Another thing is the lack of math history being taught. Yes 1+0=1. But why? Where did zero come from? Where did numerals come from? Why was Algebra invented and where did it come from? What use is it? What about geometry? Who was Euclid? I could go on and on with fascinating topics related to math. These things are rarely answered. It's all about teaching you to understand one function, one algorithm, one technique, etc. Never to understand _why_. It downright sucks, they take all the fun out of a spectacular field. Thanks to their "teaching" me, I thought math had no room for expansion. Boy was I wrong. It's an abstract fun house where you can do whatever you dream up. To a kid, that itself should be reason enough to love any math.
I think the general idea is that if you wait to teach it until they're ready, you can teach it quickly instead of dumbing it down the way it is now.
I'm not at all sure it would actually work out that way, but the option deserves to be investigated. Especially in light of the current situation, anything that could offer improvements should be considered.
Not really a surprise, if the math instruction that you eliminate is poor to begin with. From the article:
Finding good math teachers is a challenge, in my experience. In the US, most elementary teachers are not really "math" teachers, and mathematicians aren't necessarily good teachers. My four-year-old son attended a Montessori preschool and I was amazed at the math that they were teaching him -- amazingly good. I believe it conferred numeracy that will serve him well for the rest of his life. Full disclosure: I teach high school math.
Oh, yeah, it's not easy to pad these out to 120 characters.
I know someone whose child needs to get book from home during school because the teaching is so slow, boring and dumbed down that there's no point to listening when she grasped everything in the first five minutes.

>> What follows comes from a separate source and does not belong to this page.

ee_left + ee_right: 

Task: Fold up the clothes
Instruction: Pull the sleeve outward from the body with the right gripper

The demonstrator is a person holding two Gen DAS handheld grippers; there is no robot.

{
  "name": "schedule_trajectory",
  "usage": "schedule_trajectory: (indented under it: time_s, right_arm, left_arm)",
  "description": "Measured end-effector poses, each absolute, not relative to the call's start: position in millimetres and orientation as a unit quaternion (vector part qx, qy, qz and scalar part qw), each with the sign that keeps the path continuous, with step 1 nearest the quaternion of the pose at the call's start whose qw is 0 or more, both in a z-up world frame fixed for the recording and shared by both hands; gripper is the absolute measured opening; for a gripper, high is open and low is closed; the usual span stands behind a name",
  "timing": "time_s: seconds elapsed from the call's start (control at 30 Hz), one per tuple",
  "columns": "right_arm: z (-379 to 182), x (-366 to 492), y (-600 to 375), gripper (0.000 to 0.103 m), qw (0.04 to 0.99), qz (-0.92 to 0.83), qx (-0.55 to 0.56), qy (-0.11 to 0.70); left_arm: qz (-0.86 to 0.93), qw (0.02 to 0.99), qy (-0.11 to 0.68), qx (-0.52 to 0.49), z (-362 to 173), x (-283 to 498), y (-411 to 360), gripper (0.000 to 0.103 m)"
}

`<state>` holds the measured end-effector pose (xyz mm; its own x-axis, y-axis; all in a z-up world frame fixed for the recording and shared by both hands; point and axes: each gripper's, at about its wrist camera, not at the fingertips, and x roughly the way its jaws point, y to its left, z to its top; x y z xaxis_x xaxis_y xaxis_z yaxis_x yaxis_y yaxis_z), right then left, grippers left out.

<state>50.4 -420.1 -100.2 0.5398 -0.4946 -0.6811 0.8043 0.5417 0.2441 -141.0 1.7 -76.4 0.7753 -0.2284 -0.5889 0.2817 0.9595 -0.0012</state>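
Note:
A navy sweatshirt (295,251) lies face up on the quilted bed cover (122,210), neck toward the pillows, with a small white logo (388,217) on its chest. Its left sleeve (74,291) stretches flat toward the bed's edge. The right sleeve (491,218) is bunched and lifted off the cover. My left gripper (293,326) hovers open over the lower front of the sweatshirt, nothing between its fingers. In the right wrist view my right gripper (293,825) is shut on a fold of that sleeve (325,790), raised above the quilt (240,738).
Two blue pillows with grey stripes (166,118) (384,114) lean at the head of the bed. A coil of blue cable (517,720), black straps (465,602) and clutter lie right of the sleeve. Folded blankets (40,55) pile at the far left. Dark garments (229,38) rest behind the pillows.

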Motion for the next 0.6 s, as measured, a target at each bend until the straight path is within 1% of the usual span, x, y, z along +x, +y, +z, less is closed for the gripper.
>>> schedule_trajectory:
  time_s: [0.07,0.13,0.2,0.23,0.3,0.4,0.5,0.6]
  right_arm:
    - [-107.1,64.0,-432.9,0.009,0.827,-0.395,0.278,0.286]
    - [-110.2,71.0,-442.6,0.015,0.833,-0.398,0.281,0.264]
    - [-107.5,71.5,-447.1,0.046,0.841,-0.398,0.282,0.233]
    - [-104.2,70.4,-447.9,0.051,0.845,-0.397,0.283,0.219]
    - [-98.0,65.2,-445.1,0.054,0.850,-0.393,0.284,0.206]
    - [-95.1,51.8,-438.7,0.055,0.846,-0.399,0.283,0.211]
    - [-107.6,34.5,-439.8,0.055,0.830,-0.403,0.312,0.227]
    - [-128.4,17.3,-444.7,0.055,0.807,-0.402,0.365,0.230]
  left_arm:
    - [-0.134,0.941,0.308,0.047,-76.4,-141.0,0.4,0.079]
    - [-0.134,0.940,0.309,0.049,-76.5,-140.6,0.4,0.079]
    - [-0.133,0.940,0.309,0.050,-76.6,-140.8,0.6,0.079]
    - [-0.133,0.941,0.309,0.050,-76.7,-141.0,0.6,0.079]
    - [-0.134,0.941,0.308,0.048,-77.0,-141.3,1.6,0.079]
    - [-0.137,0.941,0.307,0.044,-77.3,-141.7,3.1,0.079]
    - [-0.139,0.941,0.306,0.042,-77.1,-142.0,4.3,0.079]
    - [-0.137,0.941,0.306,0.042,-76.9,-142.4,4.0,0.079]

For once, think of the bright children!
If we don't force kids through things for which they aren't ready, the bright kids - like your friend's child - will stop suffering the endless days of boredom as other kids struggle pointlessly with it. Doing something like this counts as thinking of all children if it works. Get the bright kids some additional tutors, better classes, or some genuinely interesting side projects, don't simply insist that making the regular classroom any less rigorous, even temporarily, will punish the bright kids. Such insistence is exactly why we're here, failing, which is TFA's entire point: there's a hell of a lot more to improving childhood education, including the education of child geniuses, than simply doing more work at a higher level earlier.
Good for Peter Gray, daring to hypothesize the possibility of better results through some mechanism other than simply shoving more work down their throats at a young age.
I think the point of TFA is that once a kid's brain has developed to the 7th-grade level, you can cover all the pre-7th math in a year or less rather than taking 6 years to do it.
If libertarians are so opposed to effective government, why don't they all move to Somalia?
My school district decided NOT to teach grammar and writing. The thinking was that the students would just absorb it from the environment or something. I didn't learn about conjugating verbs until I took French in high school. As a Ph.D. student this still haunts me when my adviser has to correct such things in paper submissions. English is her second language...
Pre-7th grade math is boring as hell anyway. Give me a calculator and let me start with the interesting math.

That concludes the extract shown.